Omnist — user guide¶
Omnist gives you one canonical data model for JSON, YAML, TOML, XML, and its own native OML, and a schema language to validate and compare shapes over it. (See why Omnist for the differentiation case -- why this model, instead of JSON Schema/XSD/etc -- before diving into the how.) The model is defined formally in the model spec; this guide is the practical tour; the API reference lists every name with signatures.
- The two ideas
- Documents
- OML — the native format
- Schemas — the DSL
- Schemas — the Python builder
- Validation
- Operations
- Reading & writing other formats
- Inferring a schema
- A real-life example
The two ideas¶
- A Document is a tree: a node is either a scalar value or an ordered list of labeled edges. "Many" is a label that repeats, not a field pointing to an array. See the model spec, §4 for the formal definition and why it's shaped this way.
- A Schema is built from named
recorddefinitions (a closed set of named fields, each with a cardinality). A field's type is always exactly one of the seven fixed scalar kinds (optionally nullable, e.g.string?) or aRefto a named record — never a composition of the two.Refs are how reuse and recursion work.

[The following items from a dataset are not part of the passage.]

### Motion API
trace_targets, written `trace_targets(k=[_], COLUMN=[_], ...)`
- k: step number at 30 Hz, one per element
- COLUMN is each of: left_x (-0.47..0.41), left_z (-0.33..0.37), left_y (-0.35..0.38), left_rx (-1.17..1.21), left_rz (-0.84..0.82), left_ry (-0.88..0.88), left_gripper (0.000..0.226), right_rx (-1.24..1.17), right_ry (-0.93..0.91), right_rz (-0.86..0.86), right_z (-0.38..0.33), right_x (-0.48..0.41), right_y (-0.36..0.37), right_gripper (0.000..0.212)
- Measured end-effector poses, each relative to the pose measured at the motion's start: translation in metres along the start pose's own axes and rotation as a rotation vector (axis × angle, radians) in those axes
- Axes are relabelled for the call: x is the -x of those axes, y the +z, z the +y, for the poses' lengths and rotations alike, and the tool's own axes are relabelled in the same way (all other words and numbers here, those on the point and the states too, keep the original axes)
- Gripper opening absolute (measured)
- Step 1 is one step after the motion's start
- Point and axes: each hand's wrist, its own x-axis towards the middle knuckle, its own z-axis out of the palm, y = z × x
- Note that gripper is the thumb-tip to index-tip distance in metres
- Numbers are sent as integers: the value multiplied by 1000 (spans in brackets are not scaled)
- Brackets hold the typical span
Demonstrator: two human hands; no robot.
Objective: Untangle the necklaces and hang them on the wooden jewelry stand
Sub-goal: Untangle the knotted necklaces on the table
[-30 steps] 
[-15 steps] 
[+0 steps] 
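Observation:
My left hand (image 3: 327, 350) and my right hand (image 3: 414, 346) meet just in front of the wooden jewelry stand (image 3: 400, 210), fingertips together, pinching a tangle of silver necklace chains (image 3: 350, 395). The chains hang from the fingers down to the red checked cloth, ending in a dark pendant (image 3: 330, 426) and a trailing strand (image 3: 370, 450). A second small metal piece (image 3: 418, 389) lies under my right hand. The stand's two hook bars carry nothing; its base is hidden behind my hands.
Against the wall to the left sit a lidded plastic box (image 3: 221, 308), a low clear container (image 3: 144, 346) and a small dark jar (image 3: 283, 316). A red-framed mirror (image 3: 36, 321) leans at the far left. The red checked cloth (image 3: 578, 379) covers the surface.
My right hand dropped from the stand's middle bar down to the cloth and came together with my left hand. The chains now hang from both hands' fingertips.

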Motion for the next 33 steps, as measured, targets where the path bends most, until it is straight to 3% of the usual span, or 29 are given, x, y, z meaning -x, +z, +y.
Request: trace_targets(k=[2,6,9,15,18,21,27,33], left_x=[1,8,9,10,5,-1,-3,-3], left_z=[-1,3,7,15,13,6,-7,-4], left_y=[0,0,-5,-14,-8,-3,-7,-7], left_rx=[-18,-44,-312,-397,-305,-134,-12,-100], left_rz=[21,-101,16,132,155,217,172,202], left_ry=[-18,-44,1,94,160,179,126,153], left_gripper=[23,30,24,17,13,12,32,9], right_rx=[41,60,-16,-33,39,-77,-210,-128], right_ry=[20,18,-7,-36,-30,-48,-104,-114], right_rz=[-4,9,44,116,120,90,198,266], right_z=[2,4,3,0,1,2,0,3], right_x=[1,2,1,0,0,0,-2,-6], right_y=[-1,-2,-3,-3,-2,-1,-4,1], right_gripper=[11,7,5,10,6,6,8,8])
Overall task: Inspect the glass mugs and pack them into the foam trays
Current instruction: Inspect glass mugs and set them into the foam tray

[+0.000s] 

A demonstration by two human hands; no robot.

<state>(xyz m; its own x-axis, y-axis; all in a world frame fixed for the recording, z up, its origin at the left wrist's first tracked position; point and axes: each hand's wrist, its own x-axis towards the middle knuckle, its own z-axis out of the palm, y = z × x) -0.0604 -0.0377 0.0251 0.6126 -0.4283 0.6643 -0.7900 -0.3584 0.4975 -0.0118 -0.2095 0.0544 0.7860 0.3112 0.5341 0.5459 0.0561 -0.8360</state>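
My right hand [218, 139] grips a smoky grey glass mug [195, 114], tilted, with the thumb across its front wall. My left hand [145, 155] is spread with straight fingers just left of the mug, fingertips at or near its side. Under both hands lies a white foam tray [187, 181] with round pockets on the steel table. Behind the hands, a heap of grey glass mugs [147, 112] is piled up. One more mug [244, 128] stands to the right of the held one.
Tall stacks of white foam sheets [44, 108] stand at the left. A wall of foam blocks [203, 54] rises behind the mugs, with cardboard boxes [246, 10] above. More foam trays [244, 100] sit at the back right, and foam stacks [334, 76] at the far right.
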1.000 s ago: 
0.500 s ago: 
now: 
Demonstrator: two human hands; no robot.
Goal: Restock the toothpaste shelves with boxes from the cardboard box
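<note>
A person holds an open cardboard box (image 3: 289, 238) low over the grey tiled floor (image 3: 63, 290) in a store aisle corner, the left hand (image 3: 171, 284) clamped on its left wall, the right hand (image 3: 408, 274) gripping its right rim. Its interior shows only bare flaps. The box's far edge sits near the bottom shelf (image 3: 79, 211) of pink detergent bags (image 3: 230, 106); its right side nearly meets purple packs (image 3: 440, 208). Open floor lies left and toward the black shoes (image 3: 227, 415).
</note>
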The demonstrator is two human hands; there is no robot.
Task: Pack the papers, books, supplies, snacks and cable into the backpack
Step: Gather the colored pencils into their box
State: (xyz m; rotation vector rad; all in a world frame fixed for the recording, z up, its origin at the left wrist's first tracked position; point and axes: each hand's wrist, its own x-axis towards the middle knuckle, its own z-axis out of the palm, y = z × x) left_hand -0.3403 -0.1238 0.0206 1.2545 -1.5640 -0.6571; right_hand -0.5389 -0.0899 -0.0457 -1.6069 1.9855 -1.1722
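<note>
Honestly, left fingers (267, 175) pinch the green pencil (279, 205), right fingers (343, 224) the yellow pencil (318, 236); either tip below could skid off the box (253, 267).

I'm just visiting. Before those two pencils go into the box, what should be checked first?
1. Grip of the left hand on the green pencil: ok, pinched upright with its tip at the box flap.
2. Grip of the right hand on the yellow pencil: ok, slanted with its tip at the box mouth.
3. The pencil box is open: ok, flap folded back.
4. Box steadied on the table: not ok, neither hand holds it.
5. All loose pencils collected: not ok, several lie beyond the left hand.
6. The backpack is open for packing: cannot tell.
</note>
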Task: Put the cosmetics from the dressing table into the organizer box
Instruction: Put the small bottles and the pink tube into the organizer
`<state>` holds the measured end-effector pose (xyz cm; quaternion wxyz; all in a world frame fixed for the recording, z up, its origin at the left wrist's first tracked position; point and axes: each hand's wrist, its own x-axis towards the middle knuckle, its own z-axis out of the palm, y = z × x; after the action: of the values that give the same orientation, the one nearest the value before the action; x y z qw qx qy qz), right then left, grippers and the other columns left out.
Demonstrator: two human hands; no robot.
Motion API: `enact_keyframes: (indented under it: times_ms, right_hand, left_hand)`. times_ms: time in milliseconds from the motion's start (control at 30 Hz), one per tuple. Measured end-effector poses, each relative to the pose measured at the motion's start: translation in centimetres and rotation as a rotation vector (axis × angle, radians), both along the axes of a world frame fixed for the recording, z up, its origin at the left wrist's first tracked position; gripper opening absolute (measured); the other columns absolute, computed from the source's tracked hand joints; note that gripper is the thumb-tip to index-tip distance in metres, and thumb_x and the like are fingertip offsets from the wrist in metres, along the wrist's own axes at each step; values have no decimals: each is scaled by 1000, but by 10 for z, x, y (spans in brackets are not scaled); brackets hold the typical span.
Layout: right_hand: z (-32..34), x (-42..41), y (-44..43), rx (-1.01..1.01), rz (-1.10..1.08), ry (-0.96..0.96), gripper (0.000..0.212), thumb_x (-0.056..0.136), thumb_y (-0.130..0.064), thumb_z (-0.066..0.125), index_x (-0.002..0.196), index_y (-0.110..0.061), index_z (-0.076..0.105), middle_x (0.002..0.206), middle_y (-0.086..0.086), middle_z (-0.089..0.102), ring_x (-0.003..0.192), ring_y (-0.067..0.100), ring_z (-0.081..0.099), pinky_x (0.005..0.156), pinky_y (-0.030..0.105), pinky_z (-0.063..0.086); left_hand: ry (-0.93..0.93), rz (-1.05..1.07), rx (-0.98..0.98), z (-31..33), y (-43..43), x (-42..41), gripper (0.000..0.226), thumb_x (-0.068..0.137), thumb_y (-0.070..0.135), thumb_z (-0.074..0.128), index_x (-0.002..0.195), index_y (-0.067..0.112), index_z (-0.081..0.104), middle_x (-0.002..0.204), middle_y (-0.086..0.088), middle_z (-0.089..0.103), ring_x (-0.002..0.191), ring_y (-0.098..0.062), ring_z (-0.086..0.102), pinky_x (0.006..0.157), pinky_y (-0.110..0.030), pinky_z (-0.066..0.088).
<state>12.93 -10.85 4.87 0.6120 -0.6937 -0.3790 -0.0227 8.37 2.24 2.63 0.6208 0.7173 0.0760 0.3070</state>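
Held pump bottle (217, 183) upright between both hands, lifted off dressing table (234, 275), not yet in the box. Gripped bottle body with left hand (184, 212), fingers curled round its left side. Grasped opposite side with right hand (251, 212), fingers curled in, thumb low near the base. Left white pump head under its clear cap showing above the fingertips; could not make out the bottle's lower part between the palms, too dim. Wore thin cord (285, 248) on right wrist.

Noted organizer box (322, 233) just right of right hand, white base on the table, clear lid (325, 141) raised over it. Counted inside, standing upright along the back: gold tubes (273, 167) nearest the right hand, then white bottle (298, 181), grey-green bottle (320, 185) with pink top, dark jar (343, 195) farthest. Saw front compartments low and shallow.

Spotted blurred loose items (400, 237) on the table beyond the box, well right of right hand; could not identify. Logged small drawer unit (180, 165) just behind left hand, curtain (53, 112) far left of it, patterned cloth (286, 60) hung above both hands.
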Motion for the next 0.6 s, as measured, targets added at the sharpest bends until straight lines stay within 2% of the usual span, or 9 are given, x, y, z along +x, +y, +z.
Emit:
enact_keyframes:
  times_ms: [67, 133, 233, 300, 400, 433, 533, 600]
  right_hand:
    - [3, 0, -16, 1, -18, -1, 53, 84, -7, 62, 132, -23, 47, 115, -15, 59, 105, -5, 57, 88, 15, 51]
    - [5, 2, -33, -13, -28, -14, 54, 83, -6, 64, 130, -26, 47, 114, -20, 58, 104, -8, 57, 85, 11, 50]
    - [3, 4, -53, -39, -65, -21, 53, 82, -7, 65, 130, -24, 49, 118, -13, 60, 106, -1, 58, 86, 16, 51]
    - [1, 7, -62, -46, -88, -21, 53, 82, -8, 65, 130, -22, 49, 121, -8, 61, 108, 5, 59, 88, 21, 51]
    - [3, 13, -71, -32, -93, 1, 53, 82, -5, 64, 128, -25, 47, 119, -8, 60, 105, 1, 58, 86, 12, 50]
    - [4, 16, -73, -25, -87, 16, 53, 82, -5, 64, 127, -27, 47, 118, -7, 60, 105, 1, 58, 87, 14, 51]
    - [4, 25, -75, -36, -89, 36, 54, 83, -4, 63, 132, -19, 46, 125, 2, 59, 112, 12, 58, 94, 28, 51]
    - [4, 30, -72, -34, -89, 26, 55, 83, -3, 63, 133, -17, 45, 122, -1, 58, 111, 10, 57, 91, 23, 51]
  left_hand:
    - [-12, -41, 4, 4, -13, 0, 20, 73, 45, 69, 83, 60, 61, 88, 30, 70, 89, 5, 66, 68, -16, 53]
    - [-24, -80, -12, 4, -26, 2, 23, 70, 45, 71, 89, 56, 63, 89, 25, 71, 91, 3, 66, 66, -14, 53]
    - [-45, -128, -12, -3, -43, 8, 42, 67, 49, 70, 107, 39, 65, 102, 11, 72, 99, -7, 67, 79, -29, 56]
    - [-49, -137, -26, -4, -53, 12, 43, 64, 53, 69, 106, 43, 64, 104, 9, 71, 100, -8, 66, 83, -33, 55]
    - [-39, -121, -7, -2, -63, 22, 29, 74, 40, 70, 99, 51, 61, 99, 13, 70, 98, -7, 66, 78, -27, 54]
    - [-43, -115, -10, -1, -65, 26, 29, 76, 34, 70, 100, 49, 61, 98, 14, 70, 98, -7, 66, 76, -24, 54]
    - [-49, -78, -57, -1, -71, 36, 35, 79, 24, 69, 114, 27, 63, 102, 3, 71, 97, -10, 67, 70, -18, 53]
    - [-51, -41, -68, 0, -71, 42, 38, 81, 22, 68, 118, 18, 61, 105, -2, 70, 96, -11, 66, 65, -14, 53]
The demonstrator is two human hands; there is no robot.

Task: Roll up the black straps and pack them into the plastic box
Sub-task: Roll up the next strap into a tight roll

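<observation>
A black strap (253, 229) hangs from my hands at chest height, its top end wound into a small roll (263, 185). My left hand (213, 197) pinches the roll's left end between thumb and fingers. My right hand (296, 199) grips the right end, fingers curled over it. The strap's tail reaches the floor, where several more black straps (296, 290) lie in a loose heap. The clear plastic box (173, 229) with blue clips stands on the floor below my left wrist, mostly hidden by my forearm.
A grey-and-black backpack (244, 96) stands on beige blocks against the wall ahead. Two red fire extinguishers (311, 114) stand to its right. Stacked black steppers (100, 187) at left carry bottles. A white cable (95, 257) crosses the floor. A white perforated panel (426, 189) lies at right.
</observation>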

See the model spec, §5 for the formal definition.
from omnist import parse_schema, doc
s = parse_schema('''
record User { "name": string, "age" [0,1]: integer }
root User
''')
s.validate(doc({"name": "Ann"})).ok # True
Documents¶
doc(value) builds a Document from plain Python. A dict becomes an edge list; a
key whose value is a list expands into one edge per item (a repeated label).
from omnist import doc
d = doc({"name": "Ann", "tag": ["x", "y"]})
d.labels() # ['name', 'tag']
d.count("tag") # 2 -- 'tag' is a repeated label (an array)
d.get_one("name").value # 'Ann'
[t.value for t in d.get("tag")] # ['x', 'y']
d.to_data() # [('name', 'Ann'), ('tag', 'x'), ('tag', 'y')]
d.to_grouped() # {'name': 'Ann', 'tag': ['x', 'y']} (JSON-shaped)
Edit through the guarded API (a repeated add is how an array grows):
d.add("tag", "z") # append an edge
d.set("name", "Bob") # replace the single 'name'
d.remove("tag") # drop every 'tag' edge
d.child("name") # a cursor to the single child
OML — the native format¶
OML (Omnist Markup Language) is Omnist's own format — the only one that
round-trips every Document shape (all seven scalars, null, repeated and
interleaved labels, arbitrary nesting, multiple top-level edges) with zero
adjustments. See the OML format page for the full pitch,
grammar, escaping rules, and edge cases.
from omnist import Doc
d = Doc.from_oml('''
name: "Ann"
tag: "x"
tag: "y"
joined: 2024-01-01
''')
d.to_grouped() # {'name': 'Ann', 'tag': ['x', 'y'], 'joined': datetime.date(2024, 1, 1)}
d.to_oml() # back to OML text, byte-for-byte stable
Reach for OML whenever you're not constrained to a specific interchange format: for example, as a config or fixture format inside your own project, or as the artifact you snapshot/diff in tests.
Schemas — the DSL¶
A schema is record definitions plus a root. Cardinality [min,max]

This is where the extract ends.